# Officer Down: Officer Jason Campbell - [Greenville, North Carolina]



## kwflatbed (Dec 29, 2004)

04/14/2007
*N.C. officer dies in automobile accident*

*Officer Down: Officer Jason Campbell* - [Greenville, North Carolina]









ODMP
*Biographical Info*
*Age:* 35
*Additional Info:* Officer Campbell had been employed with the Greenville Police for 5 years, and had previous served for 5 years with the Pitt County Sheriff's Department. He is survived by his wife, stepson, and daughter.
*Cause of Death:* Vehicle accident
*Incident Details:* Officer Campbell was killed in a two-vehicle accident that occurred on North Greene Street shortly after one o'clock. He and another officer were responding to a call regarding suspicious activity when their department vehicle collided with a pickup truck.
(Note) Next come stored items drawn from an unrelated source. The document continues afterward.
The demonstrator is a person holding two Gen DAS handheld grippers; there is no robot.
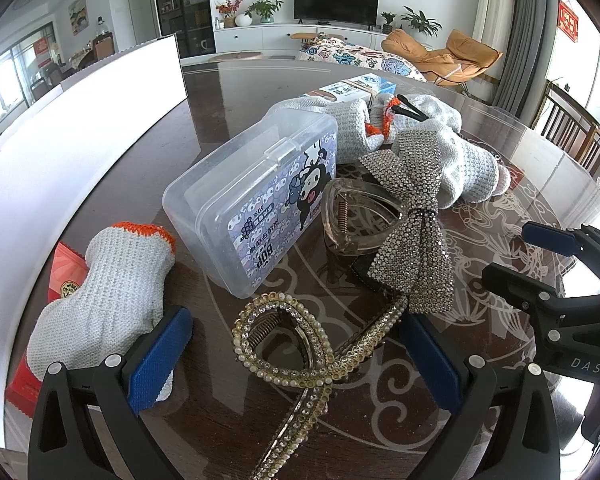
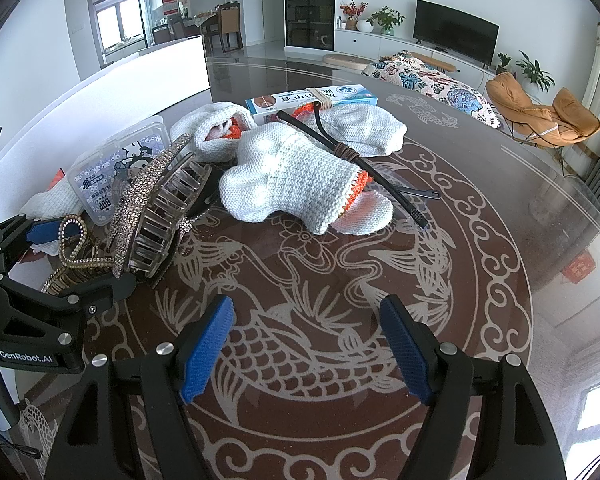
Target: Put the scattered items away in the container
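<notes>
My left gripper is open, low over the table, its blue pads on either side of a gold pearl-studded hair clip. A white knit glove with an orange cuff touches the left pad. Ahead lie a clear plastic box with a cartoon label, a rhinestone bow clip and a clear claw clip. My right gripper is open over bare table with nothing between its fingers. Beyond it lie more white gloves and a black slingshot. The white container stands at the left.
A blue-and-white carton lies behind the gloves. A red packet sits under the near glove. The round glass-topped table carries a dragon pattern. Chairs and a bed stand past its far edge.
</notes>
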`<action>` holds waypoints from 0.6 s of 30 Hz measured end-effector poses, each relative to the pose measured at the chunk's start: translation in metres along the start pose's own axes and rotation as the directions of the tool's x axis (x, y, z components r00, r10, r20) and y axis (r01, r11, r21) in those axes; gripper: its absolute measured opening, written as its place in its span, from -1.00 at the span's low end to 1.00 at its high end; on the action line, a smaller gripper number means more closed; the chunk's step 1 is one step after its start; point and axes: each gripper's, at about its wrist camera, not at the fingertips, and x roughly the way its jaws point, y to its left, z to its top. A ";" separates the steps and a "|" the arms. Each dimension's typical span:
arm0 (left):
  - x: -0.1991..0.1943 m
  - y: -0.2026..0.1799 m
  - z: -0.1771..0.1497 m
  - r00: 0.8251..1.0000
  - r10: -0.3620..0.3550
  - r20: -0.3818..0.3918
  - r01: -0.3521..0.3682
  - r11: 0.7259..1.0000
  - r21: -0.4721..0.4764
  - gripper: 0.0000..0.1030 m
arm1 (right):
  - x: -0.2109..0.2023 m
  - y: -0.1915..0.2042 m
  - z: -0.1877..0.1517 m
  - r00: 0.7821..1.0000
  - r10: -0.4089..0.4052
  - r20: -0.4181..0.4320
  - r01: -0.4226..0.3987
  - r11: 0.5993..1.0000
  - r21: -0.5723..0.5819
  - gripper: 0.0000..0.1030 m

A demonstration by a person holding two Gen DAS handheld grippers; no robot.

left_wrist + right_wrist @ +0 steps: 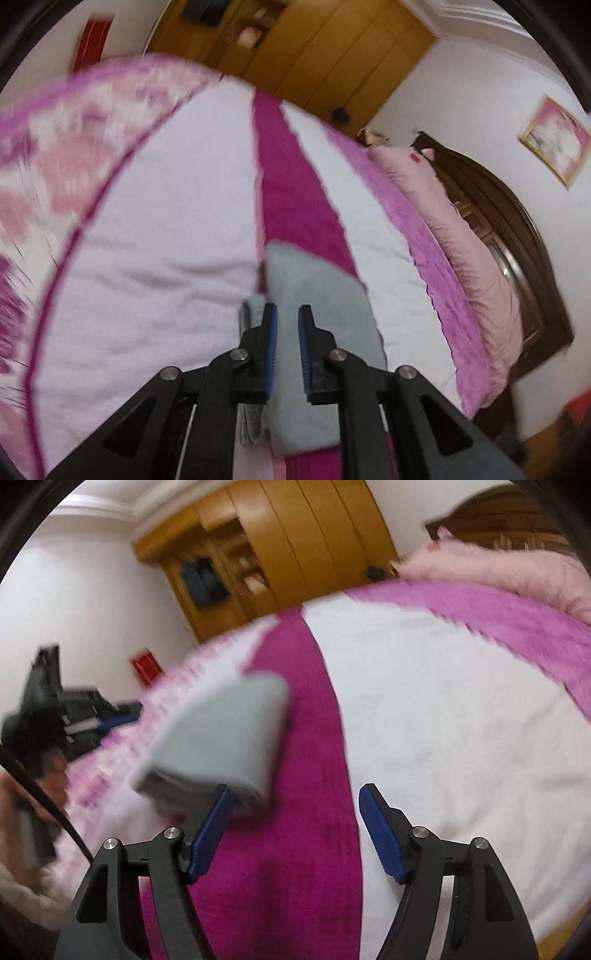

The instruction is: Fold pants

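Note:
The pants [317, 295] are pale grey-blue and lie folded into a compact stack on the bed. In the left wrist view they lie under and ahead of my left gripper [288, 317], whose jaws stand a narrow gap apart with nothing between them. In the right wrist view the folded pants [221, 738] lie left of centre, and my right gripper [295, 797] is wide open and empty beside them, its left finger [210, 830] close to the stack's near edge. My left gripper [122, 712] shows at the far left there.
The bed cover [147, 277] is white with a magenta stripe [295, 812] and pink floral edge. A pink pillow [443, 221] and dark wooden headboard [517, 240] are to the right. A wooden wardrobe [295, 554] stands behind the bed.

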 end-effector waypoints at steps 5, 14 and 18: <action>-0.008 -0.062 -0.017 0.993 -0.090 -0.078 0.102 0.980 0.170 -0.80 | 0.022 0.023 0.032 0.988 0.148 -0.038 -0.152 0.979 -0.134 -0.99; 0.050 -0.024 -0.088 0.969 -0.029 -0.246 0.057 0.992 0.108 -0.99 | 0.084 0.027 0.004 0.950 0.193 -0.244 -0.222 0.970 -0.096 -1.00; 0.037 -0.026 -0.091 0.966 -0.028 -0.258 0.063 0.990 0.129 -0.99 | 0.074 0.032 0.004 0.951 0.175 -0.254 -0.214 0.967 -0.135 -1.00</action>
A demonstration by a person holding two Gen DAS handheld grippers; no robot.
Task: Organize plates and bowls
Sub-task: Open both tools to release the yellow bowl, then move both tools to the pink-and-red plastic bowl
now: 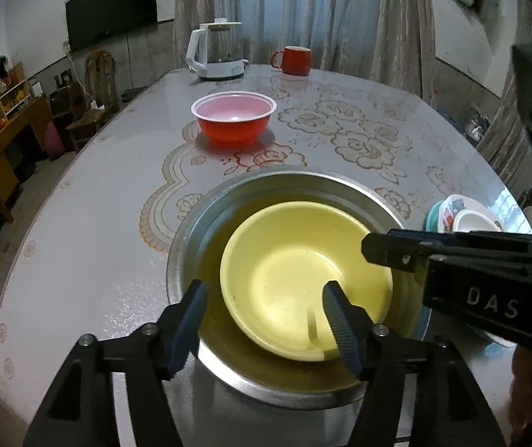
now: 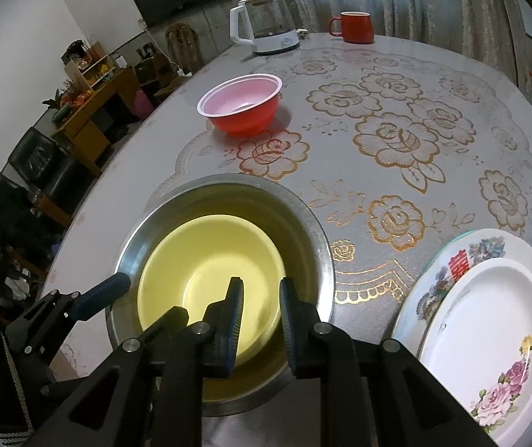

Officer Campbell succumbed to his injuries at the scene. 
*Date of Incident:* April 14, 2007

*Greenville police officer killed in wreck*
The Associated Press
GREENVILLE, N.C. - An on-duty police officer and another driver was injured Saturday in a two-vehicle crash between a truck and a patrol car.
The wreck occurred about 1 p.m. on Greene Street in front of a gas station just across the Tar River from downtown Greenville, police said. The vehicles were traveling toward each other.
Officer Jason Campbell, 35, was dead at the scene. The other driver, 51-year-old Ray Greene of Greenville, was in critical condition after the crash, which mangled the vehicles.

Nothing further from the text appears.